Dentro de la
escafandra estuvo vivo siete horas. Siete horas antes de que el oxigeno se
agotara definitivamente. Pensó en sus hijos, los que dejaba en tierra, unos
lindos chavales de catorce y diez años. Pensó en su mujer, que quedaría viuda,
aunque estaban en trámites de separación, pensó en los buenos ratos que había
pasado con ella. Mientras se asfixiaba tuvo alucinaciones y convulsiones, las
alucinaciones eran indescriptibles, terroríficas, el dolor era un nacimiento de
nuevo, un despellejamiento, una nueva reencarnación terrible, un volver a ser
en otro lugar y en otro tiempo. Finalmente se consumió, dejó su alma en manos
de lo desconocido y su cuerpo en la lata de sardinas plástica de su traje de
astronauta. Empezó el rigor mortis y la putrefacción. En ocho horas el cuerpo
se puso hinchado, destilando un zumo pútrido, el hedor en la cápsula fuera
insoportable de ser olido, las bacterias se comieron vivo el cadáver que se
momificó, negro y repugnante, brutalmente asqueroso.

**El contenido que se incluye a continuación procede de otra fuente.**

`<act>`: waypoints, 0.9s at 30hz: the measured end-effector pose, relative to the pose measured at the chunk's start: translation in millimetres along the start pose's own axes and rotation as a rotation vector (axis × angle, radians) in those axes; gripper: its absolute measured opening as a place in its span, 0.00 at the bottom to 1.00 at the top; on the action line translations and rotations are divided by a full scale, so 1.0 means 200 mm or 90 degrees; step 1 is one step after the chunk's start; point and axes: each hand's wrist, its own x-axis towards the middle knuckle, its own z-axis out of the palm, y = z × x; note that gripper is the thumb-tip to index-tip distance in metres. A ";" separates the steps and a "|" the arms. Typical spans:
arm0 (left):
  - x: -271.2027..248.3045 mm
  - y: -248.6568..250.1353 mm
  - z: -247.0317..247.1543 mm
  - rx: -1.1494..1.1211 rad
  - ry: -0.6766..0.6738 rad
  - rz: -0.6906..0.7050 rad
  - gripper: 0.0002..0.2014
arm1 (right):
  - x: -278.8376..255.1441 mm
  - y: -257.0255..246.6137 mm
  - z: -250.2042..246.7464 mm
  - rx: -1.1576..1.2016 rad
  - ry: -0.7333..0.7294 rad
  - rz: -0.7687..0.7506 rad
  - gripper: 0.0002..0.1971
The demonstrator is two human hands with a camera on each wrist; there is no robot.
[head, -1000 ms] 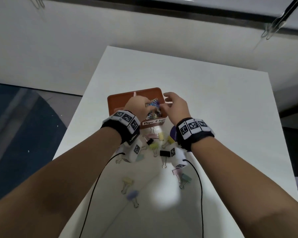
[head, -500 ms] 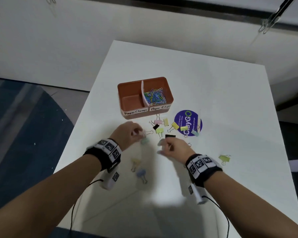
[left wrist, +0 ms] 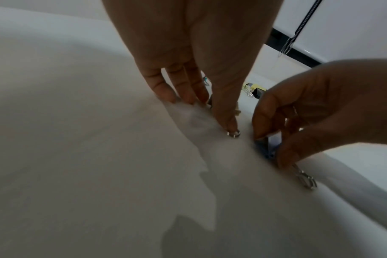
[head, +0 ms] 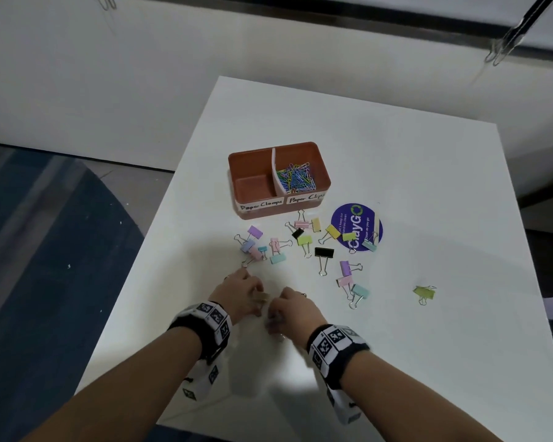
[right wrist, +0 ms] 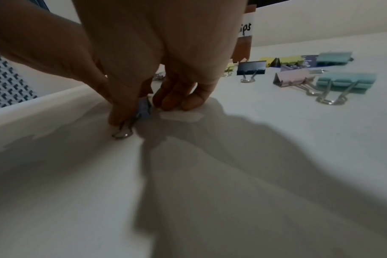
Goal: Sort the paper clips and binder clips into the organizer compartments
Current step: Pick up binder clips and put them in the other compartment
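Left hand: left hand [head: 240, 293] low on the white square table [head: 412, 161], fingertips [left wrist: 189, 97] down on the surface, thumb and forefinger pinched on a pale yellowish binder clip [head: 261, 296] (colour hard to judge, mostly covered; only the wire loop [left wrist: 233, 134] clear in the left wrist view).
Right hand: right hand [head: 292, 314] just beside the left, fingers curled, pinched on a blue-lilac binder clip [right wrist: 144, 108]; clip body largely hidden by the fingers, wire handle [right wrist: 121, 133] poking out on the table.
Organizer: rust-brown rectangular plastic organizer [head: 321, 169] far from the hands, split by a white divider [head: 276, 173]; handwritten labels "Paper Clamps" and "Paper Clips" on the near wall (last letters cut off at the corner).
Paper clips: heap of coloured wire paper clips [head: 296, 180] in the right compartment.
Left compartment: bare floor visible, near corner hidden behind the wall.
Loose binder clips: scatter of pastel and black binder clips [head: 324, 252] between organizer and hands, several overlapping, exact count unclear.
Stray clip: one green binder clip [head: 424, 293] well apart on the right.
Sticker: round purple sticker [head: 356, 226] beside the organizer, partly covered by clips.
Wrists: black bands with square-patterned markers [head: 336, 338].
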 end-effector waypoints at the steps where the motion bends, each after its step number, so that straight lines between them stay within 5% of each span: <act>1: 0.00 0.00 0.00 -0.006 -0.001 0.002 0.21 | 0.00 0.01 0.01 0.017 0.006 -0.001 0.14; 6: 0.02 -0.01 -0.04 -0.058 -0.004 0.016 0.14 | -0.01 0.06 -0.03 0.100 0.006 -0.023 0.11; 14: 0.12 -0.01 -0.20 -0.217 0.137 -0.005 0.17 | 0.11 0.10 -0.22 0.249 0.121 0.000 0.02; 18: 0.18 -0.02 -0.22 -0.192 0.133 -0.074 0.11 | 0.21 0.09 -0.29 0.315 0.167 0.035 0.08; 22: 0.22 -0.04 -0.20 -0.166 0.113 -0.125 0.18 | 0.31 0.06 -0.32 0.324 0.168 0.077 0.19; 27: 0.26 -0.05 -0.19 -0.185 0.155 -0.137 0.15 | 0.39 0.04 -0.30 0.227 0.185 0.118 0.17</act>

Era un horror aquello,
pero no, no había gusanos, sólo la propia carga bacteriana que en sus ansias de
sobrevivir fluidificó hasta la nausea aquella masa de carne muerta. Finalmente,
se mineralizó, como un pseudofósil, tal una piedra con algún rasgo
antropomorfo, tal una momia del antiguo Egipto, con algún rasgo humanoide. Era
un polvo lleno de esporas de una virulencia inaudita, de una voracidad
descomunal, infecciosa y rabiosa al mismo tiempo, pero contenida dentro de los
límites de la escafandra, como un tarro de veneno iracundo. Cuando por fin
llegó a la ionosfera aquella ponzoña brutal, que había contenido el cuerpo, la
mente y el alma de un ser maravilloso, se desintegró en una soberbia y amarilla
llamarada en un milisegundo, no dejando ni un solo residuo fecundante. Desde
abajo unos niños que nadaban desnudos en el río jugaban ajenos.